In the hard state, the PSD of GBHs such as Cyg X-1 can be fitted either as a doubly bending power-law of slope 0 at the lowest frequencies, slope -1 at intermediate frequencies, and slope -2 at the highest frequencies or, where the signal-to-noise ratio is higher, as the sum of a number of Lorentzian-shaped components. Both P03 and A06 have opted for the second option, in modeling the Cyg X-1 PSD in the hard and intermediate state. To include therefore the hard state Cyg X-1 PSD observations, we must use the Lorentzian which, in the bending power-law parametrization, is closest to the frequency at which the slopes change from -1 to -2. In the observations of P03, that Lorentzian is referred to as $\nu_{2}$, and has an average frequency around 2 Hz. In the analysis of A06 (and also of Axelsson et al. 2005), the hard and intermediate state PSD is parametrised by the sum of two Lorentzians but also with the addition of a weak cut-off power-law. The Lorentzian with the higher frequency corresponds to $\nu_{2}$ of P03 and so we used the frequency of that Lorentzian here[*].

In order to measure $\Gamma_{\rm obs}$, P03 fit their spectra with a ``power-law + multi-temperature disc-black body + reflection'' model from which the $\Gamma_{\rm obs}$ of the power-law can be taken. A06 list (20-9)/(4-2) keV hardness ratios (HR). We have used the empirical relationship between $\Gamma$and HR of Axelsson et al. (2005) to convert HR into $\Gamma_{\rm obs}$.

The resulting Cyg X-1 data are shown in Fig. 3. Open and filled circles indicate the ( $\Gamma_{\rm obs},\nu_{2}$) data for Cyg X-1 where $\nu_{2}$ is the centroid frequency of the ``second'' Lorentzian in the P03 and A06 model fits to the Cyg X-1 PSD, respectively. These data define the Cyg X-1 spectral-timing relation in its hard state. Crosses indicate the ( $\Gamma_{\rm obs},\nu_{\rm c}$) data for Cyg X-1, where $\nu_{\rm c}$ is the ``bend'' frequency of the ``bending'' power-law model which fits best the Cyg X-1 PSD in its soft state, according to A06 (their model 5).

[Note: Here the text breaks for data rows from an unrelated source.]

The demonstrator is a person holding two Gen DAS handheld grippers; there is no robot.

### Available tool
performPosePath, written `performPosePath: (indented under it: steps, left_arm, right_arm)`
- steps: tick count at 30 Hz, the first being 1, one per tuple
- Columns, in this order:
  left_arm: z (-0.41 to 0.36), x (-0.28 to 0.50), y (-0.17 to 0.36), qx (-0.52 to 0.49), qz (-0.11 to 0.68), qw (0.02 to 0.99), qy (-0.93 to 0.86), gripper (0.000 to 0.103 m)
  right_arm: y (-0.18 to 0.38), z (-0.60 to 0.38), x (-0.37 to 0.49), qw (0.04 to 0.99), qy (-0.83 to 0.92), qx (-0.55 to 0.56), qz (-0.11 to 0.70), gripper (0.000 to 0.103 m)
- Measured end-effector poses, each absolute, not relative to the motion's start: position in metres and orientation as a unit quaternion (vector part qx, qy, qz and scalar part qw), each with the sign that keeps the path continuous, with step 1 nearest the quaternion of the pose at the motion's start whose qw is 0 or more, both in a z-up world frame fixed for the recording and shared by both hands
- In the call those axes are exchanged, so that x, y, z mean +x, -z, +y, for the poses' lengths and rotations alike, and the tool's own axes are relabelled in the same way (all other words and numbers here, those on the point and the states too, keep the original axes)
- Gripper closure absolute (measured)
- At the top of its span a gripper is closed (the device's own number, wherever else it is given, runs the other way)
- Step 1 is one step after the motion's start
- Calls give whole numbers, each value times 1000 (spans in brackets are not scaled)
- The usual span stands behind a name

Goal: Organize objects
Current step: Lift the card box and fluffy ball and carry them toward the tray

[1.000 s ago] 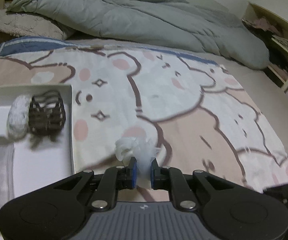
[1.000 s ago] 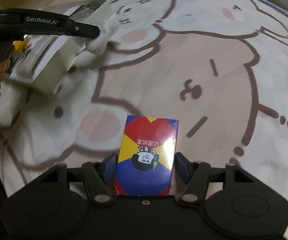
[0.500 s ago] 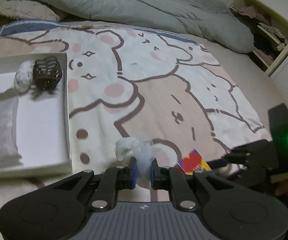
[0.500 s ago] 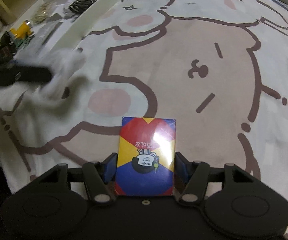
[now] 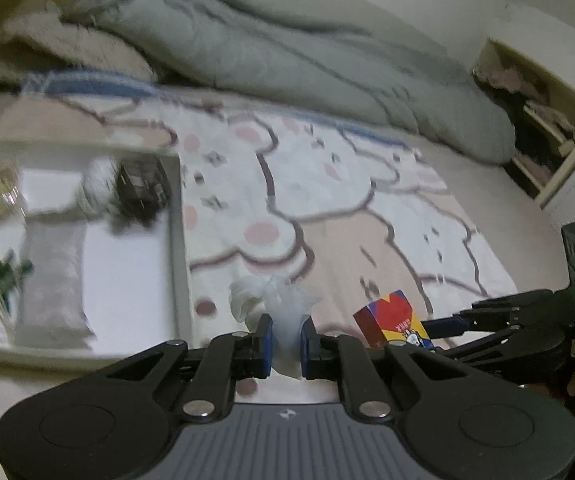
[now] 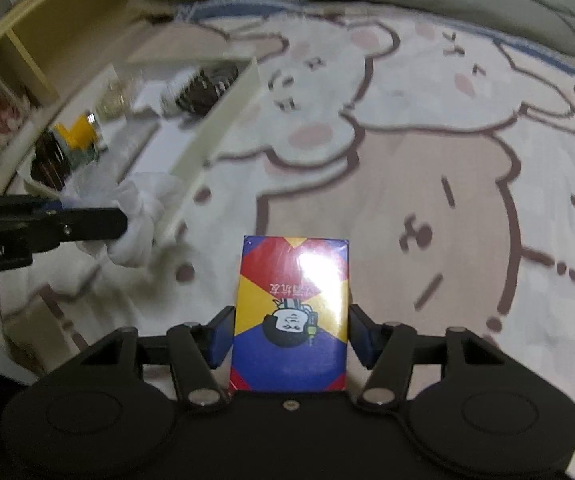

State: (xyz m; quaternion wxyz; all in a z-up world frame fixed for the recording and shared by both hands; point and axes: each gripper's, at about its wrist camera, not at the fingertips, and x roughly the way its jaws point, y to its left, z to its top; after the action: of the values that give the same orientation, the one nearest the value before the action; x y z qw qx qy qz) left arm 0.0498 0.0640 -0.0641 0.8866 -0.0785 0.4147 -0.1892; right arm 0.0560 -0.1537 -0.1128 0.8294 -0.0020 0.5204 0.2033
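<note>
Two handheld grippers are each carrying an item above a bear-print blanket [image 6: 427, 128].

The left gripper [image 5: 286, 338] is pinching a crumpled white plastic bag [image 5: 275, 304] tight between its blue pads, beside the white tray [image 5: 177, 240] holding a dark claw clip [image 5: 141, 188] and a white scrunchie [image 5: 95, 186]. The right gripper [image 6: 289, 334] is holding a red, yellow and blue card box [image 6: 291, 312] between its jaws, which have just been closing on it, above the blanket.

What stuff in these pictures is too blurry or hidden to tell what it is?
- Left wrist view: things in the white tray, like the dark lump, are smeared by motion blur.
- Right wrist view: the box has its bottom edge hidden behind the right gripper.
- Shelf contents: too dark and small.
</note>
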Motion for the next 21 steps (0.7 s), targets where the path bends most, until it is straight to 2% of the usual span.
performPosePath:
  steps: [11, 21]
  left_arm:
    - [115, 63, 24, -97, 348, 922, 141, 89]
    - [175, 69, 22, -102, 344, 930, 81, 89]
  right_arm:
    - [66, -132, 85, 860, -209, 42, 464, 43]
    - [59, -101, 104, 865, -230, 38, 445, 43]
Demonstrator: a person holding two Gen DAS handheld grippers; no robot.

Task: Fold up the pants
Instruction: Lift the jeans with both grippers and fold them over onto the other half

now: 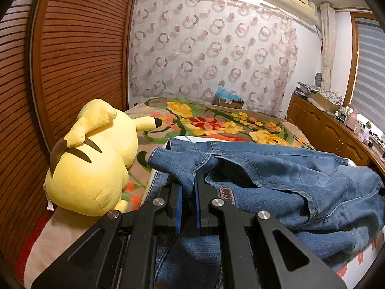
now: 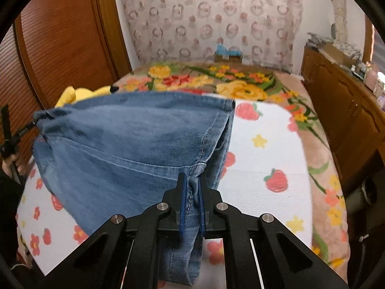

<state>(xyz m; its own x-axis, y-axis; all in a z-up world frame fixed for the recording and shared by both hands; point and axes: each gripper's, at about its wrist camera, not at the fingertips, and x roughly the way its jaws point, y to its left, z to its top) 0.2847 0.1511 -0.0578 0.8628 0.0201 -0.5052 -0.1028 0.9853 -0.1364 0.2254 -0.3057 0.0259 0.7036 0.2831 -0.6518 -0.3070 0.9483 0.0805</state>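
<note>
Holding jeans [image 2: 125, 144] lifted over bed [image 2: 264, 144], both ends pinched. My left hand-held gripper [image 1: 187, 187] clamped on denim corner beside yellow plush [image 1: 93, 159]; right hand-held gripper [image 2: 192, 192] clamped on seam edge. Long axis runs left-right between grippers, cloth hanging slack ahead. I judge next fold turns on that span; neither hand nearer.
</note>
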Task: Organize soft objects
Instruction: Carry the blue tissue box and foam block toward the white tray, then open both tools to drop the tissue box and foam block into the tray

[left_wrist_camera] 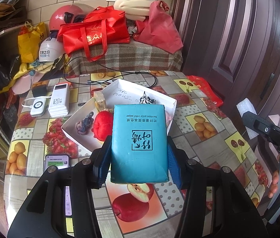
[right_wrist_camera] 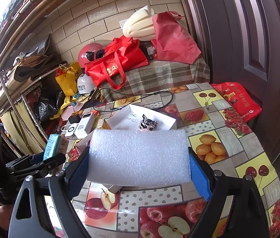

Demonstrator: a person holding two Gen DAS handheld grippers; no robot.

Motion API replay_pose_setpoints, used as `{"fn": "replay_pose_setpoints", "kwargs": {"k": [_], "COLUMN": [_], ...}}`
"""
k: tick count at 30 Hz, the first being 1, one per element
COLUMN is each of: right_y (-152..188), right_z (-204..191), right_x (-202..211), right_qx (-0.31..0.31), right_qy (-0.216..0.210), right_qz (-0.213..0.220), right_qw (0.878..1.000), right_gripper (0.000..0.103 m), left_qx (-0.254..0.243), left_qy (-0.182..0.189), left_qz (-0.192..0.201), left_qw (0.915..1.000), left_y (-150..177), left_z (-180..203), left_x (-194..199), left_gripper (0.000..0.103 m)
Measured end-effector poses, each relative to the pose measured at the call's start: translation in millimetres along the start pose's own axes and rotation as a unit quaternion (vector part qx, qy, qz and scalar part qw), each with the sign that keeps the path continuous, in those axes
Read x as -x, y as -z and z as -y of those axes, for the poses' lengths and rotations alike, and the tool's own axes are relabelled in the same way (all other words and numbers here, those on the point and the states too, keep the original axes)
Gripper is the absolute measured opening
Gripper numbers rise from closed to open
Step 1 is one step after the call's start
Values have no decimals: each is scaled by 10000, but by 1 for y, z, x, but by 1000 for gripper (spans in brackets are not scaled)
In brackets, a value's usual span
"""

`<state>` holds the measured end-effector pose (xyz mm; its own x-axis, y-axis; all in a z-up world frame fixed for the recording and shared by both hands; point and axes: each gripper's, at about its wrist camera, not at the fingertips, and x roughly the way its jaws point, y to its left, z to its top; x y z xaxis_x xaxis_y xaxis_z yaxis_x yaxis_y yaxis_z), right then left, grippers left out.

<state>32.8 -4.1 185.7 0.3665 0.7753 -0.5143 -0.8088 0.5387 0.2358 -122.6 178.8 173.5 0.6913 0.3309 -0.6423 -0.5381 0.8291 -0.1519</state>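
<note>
Counts: 2 grippers (left_wrist_camera: 139, 156) (right_wrist_camera: 139, 166), 1 tissue pack (left_wrist_camera: 139, 142), 1 foam sheet (right_wrist_camera: 139, 156), 1 box (left_wrist_camera: 120, 85), 2 scrunchies (left_wrist_camera: 84, 123) (left_wrist_camera: 145, 100), 2 power banks (left_wrist_camera: 59, 103) (left_wrist_camera: 38, 107), 1 phone (left_wrist_camera: 56, 162), 2 helmets (left_wrist_camera: 60, 17) (left_wrist_camera: 48, 49).

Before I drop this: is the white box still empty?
No: the white box already holds a red plush and fabric scrunchies.

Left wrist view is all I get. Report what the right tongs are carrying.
Observer: The right tongs are shut on a white rectangular foam block, blue pads against its short ends.
Operator: Place it against the white box.
Observer: It hides the near part of the white cardboard box; only a black-and-white fabric scrunchie shows inside.
Operator: Describe my blue tissue pack's side.
Observer: The blue plastic-wrapped tissue pack in the left tongs has a white printed label there.
</note>
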Motion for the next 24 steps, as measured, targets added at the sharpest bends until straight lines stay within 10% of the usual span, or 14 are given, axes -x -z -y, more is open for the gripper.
{"fn": "replay_pose_setpoints", "kwargs": {"k": [24], "right_y": [-41], "right_z": [-12], "right_x": [-94], "right_qx": [238], "right_qy": [-220], "right_qz": [-313], "right_qw": [9990], "right_gripper": [90], "left_qx": [166], "left_qy": [-37], "left_qz": [-261], "left_qw": [9995], "left_y": [-69], "left_z": [-30], "left_x": [-96], "left_gripper": [51]}}
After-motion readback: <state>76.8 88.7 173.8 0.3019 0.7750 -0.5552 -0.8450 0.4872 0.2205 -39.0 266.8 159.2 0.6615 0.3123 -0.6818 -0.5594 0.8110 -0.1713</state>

To convert the observed frequencies (both $\nu_{2}$ and $\nu_{\rm c}$) to $\nu_{\rm norm}$ we assumed a black hole mass of 15 $M_{\odot}$, intermediate between the two published estimates of 10 $M_{\odot}$ (Herrero et al. 1995) and 20 $M_{\odot}$ (Ziolkowski 2005). We can see that the Cyg X-1 hard and soft state data form a smooth continuous distribution in the spectral-timing plane shown in Fig. 3.

 \begin{figure}
\par\includegraphics[width=8.0cm,clip]{1005fig3.eps}
\end{figure} Figure 3:

(Both panels) Filled and open circles indicate the spectral-timing data for Cyg X-1 in its hard state, using data from P03 and A06, respectively. Crosses indicate the spectral-timing data for Cyg X-1 in its soft state using data from A06. Filled squares indicate the ``mean spectral slope - normalised characteristic frequency'' data for the AGN in our sample, when we consider the $\bar{\Gamma}_{\rm obs}$ and the $\bar{\Gamma}_{20\%}$values listed in Table 3 ( top and bottom panels, respectively). Open squares indicate the same AGN data when $\nu _{\rm norm,AGN}$ are shifted to $\nu _{\rm norm,AGN}^{0.55}$ (see text for details).

Open with DEXTER

Filled squares in the top and bottom panels of Fig. 3 indicate the ``spectral slope - characteristic frequency'' relation for the AGN in our sample, when we use the $\bar{\Gamma}_{\rm obs}$ and $\bar{\Gamma}_{20\%}$ values, respectively. Although in both Cyg X-1 and AGN the characteristic frequencies increase as the energy spectrum steepens, Fig. 3 shows clearly that the respective `` $\Gamma-\nu_{\rm norm}$'' relations are not the same.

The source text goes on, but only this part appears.